As composer, conductor, performer, writer and humorist, Warren Benson was perhaps best known for his dynamic music for wind ensemble and percussion, and for his moving song cycles. Benson wrote over 150 works, including pieces which have been heralded as masterpieces of the twentieth century. His music has been played and recorded worldwide by the Kronos Quartet, New York Choral Society, International Horn Society and United States Marine Band. Benson's teaching career spanned over 50 years and culminated with honors including the Kilbourn Professorship for Distinguished Teaching, and appointment as University Mentor and Professor Emeritus at the Eastman School of Music.
Born in 1924, Benson played timpani in the Detroit Symphony Orchestra under Ormandy, Reiner, Goosens, and Bernstein while an undergraduate at the University of Michigan. He later received Fulbright Teaching Fellowships, a John Simon Guggenheim Composer Fellowship, National Endowment for the Arts composer commissions and the Diploma de Honor from the Republic of Argentina. He also held residencies at the McDowell Colony. He was elected to the National Band Association Academy of Excellence and the Percussive Arts Society Hall of Fame, and was a founding member of the World Association for Symphonic Bands and Ensembles.

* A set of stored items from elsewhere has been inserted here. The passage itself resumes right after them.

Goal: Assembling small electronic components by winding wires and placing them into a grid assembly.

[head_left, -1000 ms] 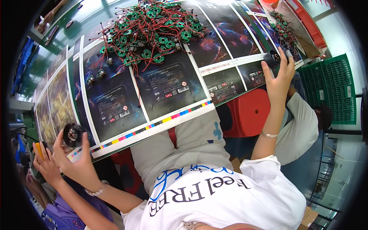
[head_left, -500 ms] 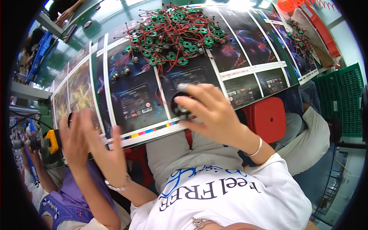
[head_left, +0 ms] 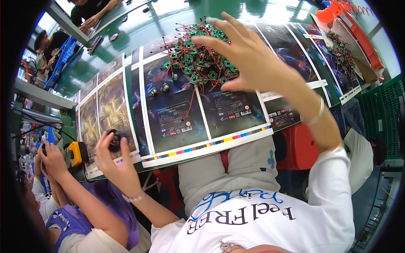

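Observation:
My right hand (head_left: 257, 59) reaches over the right side of a pile of small green ring-shaped parts with red and black wires (head_left: 198, 59). Its fingers are spread, with nothing seen in them; they hide some of the pile. My left hand (head_left: 116, 162) is at the table's near left, thumb and fingers on either side of a black round part (head_left: 114, 141). Several small silver cylindrical parts (head_left: 165, 87) lie at the pile's left edge. Under all this are dark printed sheets (head_left: 173, 122).
To the left, a co-worker's hands (head_left: 52, 158) hold something small beside a yellow device (head_left: 76, 154). A second wired pile (head_left: 341, 52) lies far right, near a red rack (head_left: 358, 42) and green crate (head_left: 384, 101). A red stool (head_left: 301, 145) stands by the table edge.
My right hand has moved up and away over the pile, and the dark round part is gone from it. My left hand now has a black round part. The co-worker's hands have drawn back left.

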### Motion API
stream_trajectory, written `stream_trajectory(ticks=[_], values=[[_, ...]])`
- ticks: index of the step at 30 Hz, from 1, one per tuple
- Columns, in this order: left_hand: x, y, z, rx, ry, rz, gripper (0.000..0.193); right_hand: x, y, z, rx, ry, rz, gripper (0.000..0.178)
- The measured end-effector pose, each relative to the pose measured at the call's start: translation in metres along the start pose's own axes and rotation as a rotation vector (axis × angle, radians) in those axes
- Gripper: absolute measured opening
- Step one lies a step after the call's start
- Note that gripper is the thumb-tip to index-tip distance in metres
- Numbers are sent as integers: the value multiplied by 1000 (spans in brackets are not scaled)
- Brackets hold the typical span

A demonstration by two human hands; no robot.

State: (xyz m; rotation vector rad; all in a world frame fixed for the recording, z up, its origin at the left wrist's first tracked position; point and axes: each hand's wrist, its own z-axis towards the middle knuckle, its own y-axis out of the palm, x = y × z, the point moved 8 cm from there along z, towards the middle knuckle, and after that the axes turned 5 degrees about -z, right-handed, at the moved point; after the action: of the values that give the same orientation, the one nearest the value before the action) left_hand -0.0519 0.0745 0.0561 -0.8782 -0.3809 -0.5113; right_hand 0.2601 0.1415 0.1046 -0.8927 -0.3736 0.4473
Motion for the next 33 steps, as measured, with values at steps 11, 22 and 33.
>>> stream_trajectory(ticks=[11,22,33], values=[[14,19,-22,-25,-24,67,58,54,112,43,-682,146,285,93],[72,81,-24,-214,132,-226,64,53,115,53,-564,53,204,74],[73,84,-30,-229,169,-224,62,46,107,46,-485,277,24,74]])
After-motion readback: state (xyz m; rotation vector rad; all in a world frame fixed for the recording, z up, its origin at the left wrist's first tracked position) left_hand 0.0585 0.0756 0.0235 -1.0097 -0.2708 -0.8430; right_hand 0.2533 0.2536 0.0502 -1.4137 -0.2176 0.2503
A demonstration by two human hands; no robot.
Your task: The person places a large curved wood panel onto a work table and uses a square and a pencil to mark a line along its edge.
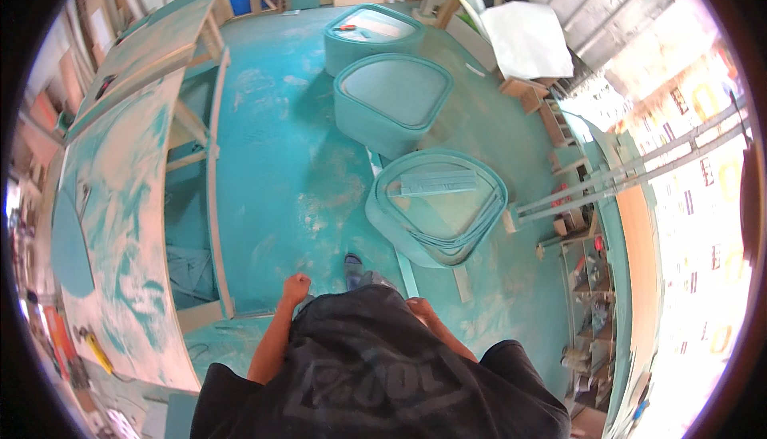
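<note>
My left hand (296, 287) hangs beside my body, fingers curled into a loose fist with nothing showing in it. My right hand (419, 307) is at my other side, partly covered by my dark shirt; its fingers look curled and no object shows. Ahead of it on the floor stands the nearest teal tub-like form (407, 241), rounded and three-cornered. Flat strips (435, 182) and bent bands lie inside its rim. Neither hand touches it. A second form (371, 123) with a flat recessed top stands behind, and a third (339, 54) farther back holds an orange-handled tool.
A dusty workbench (132, 223) runs along the left, with a yellow-and-black power tool (96, 349) near its close end. Shelves with small items (591, 311) line the right. Teal dust coats the floor (272, 199); a narrow strip (406, 273) lies by the nearest form.
</note>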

Benson was Professor of Percussion and Composition for fourteen years at Ithaca College, which included seminal work on music education for the Ford Foundation's Contemporary Music Project. From 1967-93, he was Professor of Composition at the Eastman School of Music. He also served as Distinguished Meadows Visiting Professor at Southern Methodist University from 1986-88.
Benson was largely self-taught in composition, found great inspiration in jazz and poetry, and was highly influenced by nature, languages, literature, and travel. His archive is located at the Eastman School of Music and his bio-bibliography by Alan D. Wagner is published by Edwin Mellen Press.